Problem description:
All records must be quoted exactly. Omit the pictures.

Records contained in a dataset
○ ○ ○ ○ ○
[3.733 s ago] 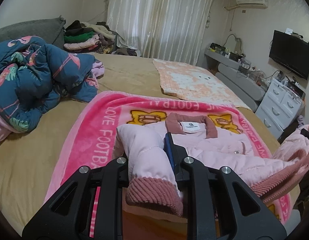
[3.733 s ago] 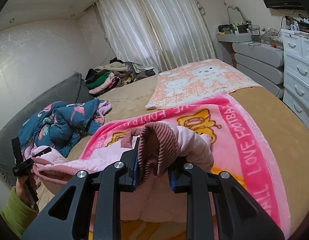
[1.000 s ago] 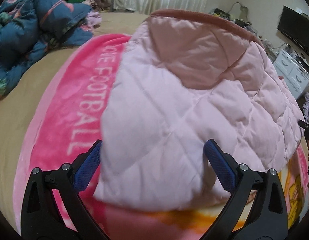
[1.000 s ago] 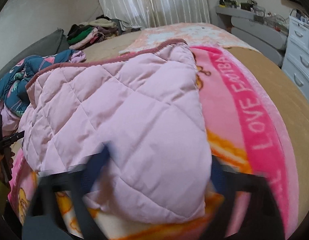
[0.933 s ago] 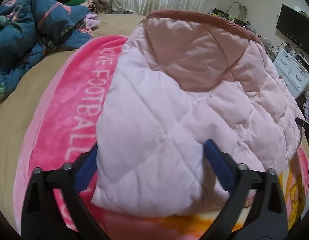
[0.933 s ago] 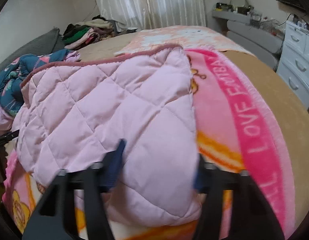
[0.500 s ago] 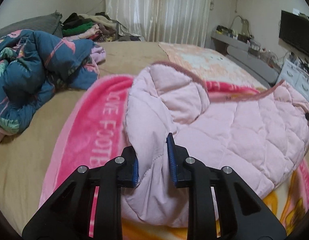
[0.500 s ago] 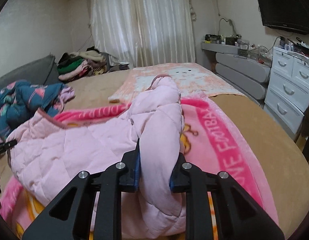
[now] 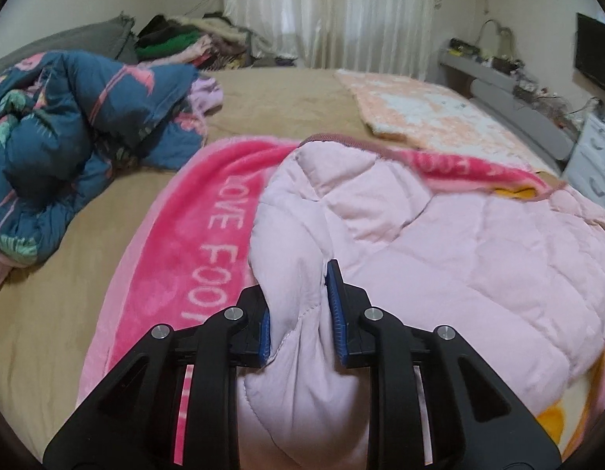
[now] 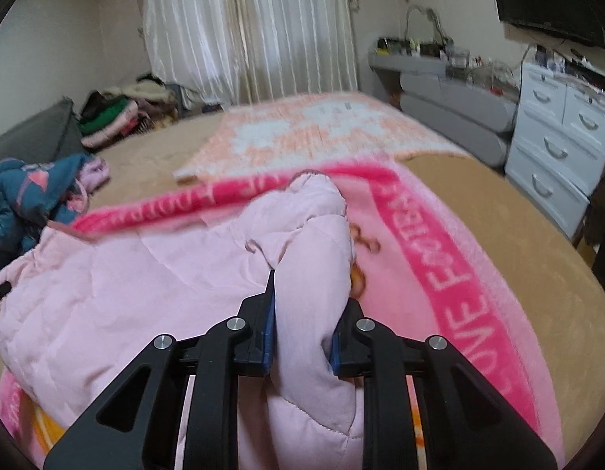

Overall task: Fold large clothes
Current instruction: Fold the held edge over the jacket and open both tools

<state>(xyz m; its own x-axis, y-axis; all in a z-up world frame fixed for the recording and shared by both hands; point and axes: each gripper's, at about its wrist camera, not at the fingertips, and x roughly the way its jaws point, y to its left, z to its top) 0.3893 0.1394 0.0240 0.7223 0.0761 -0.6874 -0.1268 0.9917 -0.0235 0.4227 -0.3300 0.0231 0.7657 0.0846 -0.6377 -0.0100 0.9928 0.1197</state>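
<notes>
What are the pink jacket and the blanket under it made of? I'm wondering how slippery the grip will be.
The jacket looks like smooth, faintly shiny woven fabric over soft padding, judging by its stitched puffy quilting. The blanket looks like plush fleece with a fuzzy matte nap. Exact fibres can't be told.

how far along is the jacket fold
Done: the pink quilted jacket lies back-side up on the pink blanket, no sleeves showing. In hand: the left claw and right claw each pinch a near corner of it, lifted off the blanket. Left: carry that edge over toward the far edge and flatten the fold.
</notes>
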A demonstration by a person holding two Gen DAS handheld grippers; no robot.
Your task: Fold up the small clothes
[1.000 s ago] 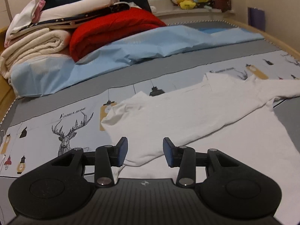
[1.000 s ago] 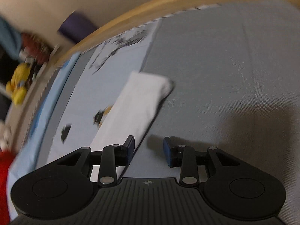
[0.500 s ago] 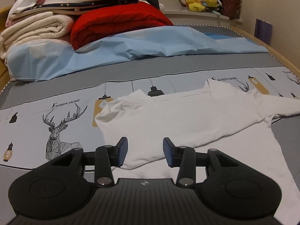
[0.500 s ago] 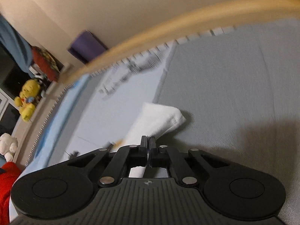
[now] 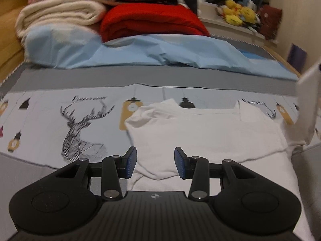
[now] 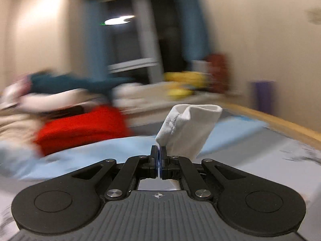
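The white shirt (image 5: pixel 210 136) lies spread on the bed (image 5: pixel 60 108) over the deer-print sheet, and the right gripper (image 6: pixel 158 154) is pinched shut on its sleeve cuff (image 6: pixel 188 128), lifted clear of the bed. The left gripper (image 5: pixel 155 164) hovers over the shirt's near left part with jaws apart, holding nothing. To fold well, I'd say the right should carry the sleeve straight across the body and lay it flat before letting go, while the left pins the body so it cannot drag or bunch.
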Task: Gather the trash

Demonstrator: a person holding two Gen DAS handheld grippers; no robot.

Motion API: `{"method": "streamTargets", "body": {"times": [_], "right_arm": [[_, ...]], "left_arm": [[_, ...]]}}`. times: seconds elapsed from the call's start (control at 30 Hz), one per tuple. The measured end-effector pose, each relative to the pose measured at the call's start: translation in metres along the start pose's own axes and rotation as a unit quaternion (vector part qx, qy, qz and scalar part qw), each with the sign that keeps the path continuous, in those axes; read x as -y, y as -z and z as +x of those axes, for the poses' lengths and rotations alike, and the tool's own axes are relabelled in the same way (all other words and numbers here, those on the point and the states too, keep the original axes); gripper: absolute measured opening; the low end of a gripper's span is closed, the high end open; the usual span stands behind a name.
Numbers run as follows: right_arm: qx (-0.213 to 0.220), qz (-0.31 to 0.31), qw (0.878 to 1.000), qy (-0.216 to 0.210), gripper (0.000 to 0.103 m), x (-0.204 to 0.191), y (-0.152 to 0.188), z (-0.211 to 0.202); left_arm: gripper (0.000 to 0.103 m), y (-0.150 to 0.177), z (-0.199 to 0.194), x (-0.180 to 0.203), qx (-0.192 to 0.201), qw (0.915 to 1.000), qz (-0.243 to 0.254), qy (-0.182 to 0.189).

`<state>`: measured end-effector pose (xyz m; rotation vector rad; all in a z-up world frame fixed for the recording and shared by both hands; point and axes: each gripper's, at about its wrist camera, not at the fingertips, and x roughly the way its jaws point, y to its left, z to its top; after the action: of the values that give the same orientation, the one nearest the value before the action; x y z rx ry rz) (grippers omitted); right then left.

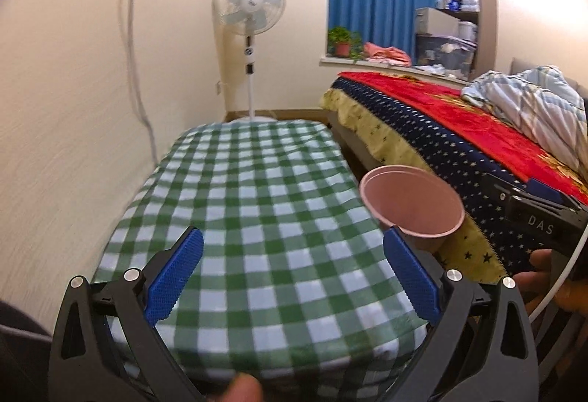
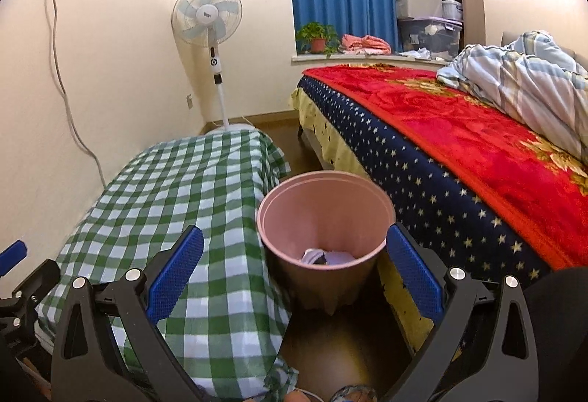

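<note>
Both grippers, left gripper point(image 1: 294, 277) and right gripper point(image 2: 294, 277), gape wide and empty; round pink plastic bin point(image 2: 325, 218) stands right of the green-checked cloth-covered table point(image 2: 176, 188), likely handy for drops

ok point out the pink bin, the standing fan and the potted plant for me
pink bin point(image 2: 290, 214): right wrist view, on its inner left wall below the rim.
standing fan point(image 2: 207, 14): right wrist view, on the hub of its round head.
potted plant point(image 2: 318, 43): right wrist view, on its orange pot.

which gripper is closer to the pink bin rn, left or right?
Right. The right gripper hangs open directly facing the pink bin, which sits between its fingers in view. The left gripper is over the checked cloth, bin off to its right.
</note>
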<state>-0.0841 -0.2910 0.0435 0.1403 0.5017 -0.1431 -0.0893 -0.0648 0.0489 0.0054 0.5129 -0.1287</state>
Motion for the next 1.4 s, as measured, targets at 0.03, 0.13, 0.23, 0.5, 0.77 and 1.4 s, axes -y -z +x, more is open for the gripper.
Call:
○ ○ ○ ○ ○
Answer box:
[3.733 s ago] 
[3.733 s ago] 
[1.000 s ago] 
[1.000 s ago] 
[0.933 s ago] 
[0.933 s ago] 
[0.500 s ago] 
[0.500 s ago] 
[now] 
[now] 

Overall task: Fold large clothes
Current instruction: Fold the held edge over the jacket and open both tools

<state>(xyz m; its own x-axis, y-axis; all in a z-up world frame fixed for the recording and shared by both hands; point and axes: each gripper's, at about its wrist camera, not at the fingertips, and x roughly the way its jaws point, y to its left, z to its top) 0.3893 0.1394 0.0240 0.7223 0.0761 -0.6874 -0.1268 0.9917 -0.0235 0.4227 -0.3300 0.0231 0.7657 0.0846 -0.6377 -0.0100 0.9928 0.1197</state>
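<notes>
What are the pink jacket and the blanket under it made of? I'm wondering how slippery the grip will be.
The jacket looks like smooth, faintly shiny woven fabric over soft padding, judging by its stitched puffy quilting. The blanket looks like plush fleece with a fuzzy matte nap. Exact fibres can't be told.

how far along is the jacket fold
Done: the pink quilted jacket lies back-side up on the pink blanket, no sleeves showing. In hand: the left claw and right claw each pinch a near corner of it, lifted off the blanket. Left: carry that edge over toward the far edge and flatten the fold.
</notes>
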A demonstration by a person holding two Gen DAS handheld grippers; no robot.
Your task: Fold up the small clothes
[1.000 s ago] 
[1.000 s ago] 
[0.500 s ago] 
[0.500 s ago] 
[now] 
[now] 
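The white shirt (image 5: pixel 210 136) lies spread on the bed (image 5: pixel 60 108) over the deer-print sheet, and the right gripper (image 6: pixel 158 154) is pinched shut on its sleeve cuff (image 6: pixel 188 128), lifted clear of the bed. The left gripper (image 5: pixel 155 164) hovers over the shirt's near left part with jaws apart, holding nothing. To fold well, I'd say the right should carry the sleeve straight across the body and lay it flat before letting go, while the left pins the body so it cannot drag or bunch.
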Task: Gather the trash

Demonstrator: a person holding two Gen DAS handheld grippers; no robot.

Motion API: `{"method": "streamTargets", "body": {"times": [_], "right_arm": [[_, ...]], "left_arm": [[_, ...]]}}`. times: seconds elapsed from the call's start (control at 30 Hz), one per tuple. The measured end-effector pose, each relative to the pose measured at the call's start: translation in metres along the start pose's own axes and rotation as a unit quaternion (vector part qx, qy, qz and scalar part qw), each with the sign that keeps the path continuous, in those axes; read x as -y, y as -z and z as +x of those axes, for the poses' lengths and rotations alike, and the tool's own axes are relabelled in the same way (all other words and numbers here, those on the point and the states too, keep the original axes); gripper: absolute measured opening; the low end of a gripper's span is closed, the high end open; the usual span stands behind a name.
Numbers run as follows: right_arm: qx (-0.213 to 0.220), qz (-0.31 to 0.31), qw (0.878 to 1.000), qy (-0.216 to 0.210), gripper (0.000 to 0.103 m), x (-0.204 to 0.191), y (-0.152 to 0.188), z (-0.211 to 0.202); left_arm: gripper (0.000 to 0.103 m), y (-0.150 to 0.177), z (-0.199 to 0.194), x (-0.180 to 0.203), qx (-0.192 to 0.201), qw (0.915 to 1.000), qz (-0.243 to 0.254), qy (-0.182 to 0.189).

`<state>`: measured end-effector pose (xyz m; rotation vector rad; all in a z-up world frame fixed for the recording and shared by both hands; point and axes: each gripper's, at about its wrist camera, not at the fingertips, and x roughly the way its jaws point, y to its left, z to its top; after the action: of the values that give the same orientation, the one nearest the value before the action; x y z rx ry rz) (grippers omitted); right then left.


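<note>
Both grippers, left gripper point(image 1: 294, 277) and right gripper point(image 2: 294, 277), gape wide and empty; round pink plastic bin point(image 2: 325, 218) stands right of the green-checked cloth-covered table point(image 2: 176, 188), likely handy for drops

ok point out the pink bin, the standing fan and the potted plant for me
pink bin point(image 2: 290, 214): right wrist view, on its inner left wall below the rim.
standing fan point(image 2: 207, 14): right wrist view, on the hub of its round head.
potted plant point(image 2: 318, 43): right wrist view, on its orange pot.

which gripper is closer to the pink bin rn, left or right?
Right. The right gripper hangs open directly facing the pink bin, which sits between its fingers in view. The left gripper is over the checked cloth, bin off to its right.
</note>
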<state>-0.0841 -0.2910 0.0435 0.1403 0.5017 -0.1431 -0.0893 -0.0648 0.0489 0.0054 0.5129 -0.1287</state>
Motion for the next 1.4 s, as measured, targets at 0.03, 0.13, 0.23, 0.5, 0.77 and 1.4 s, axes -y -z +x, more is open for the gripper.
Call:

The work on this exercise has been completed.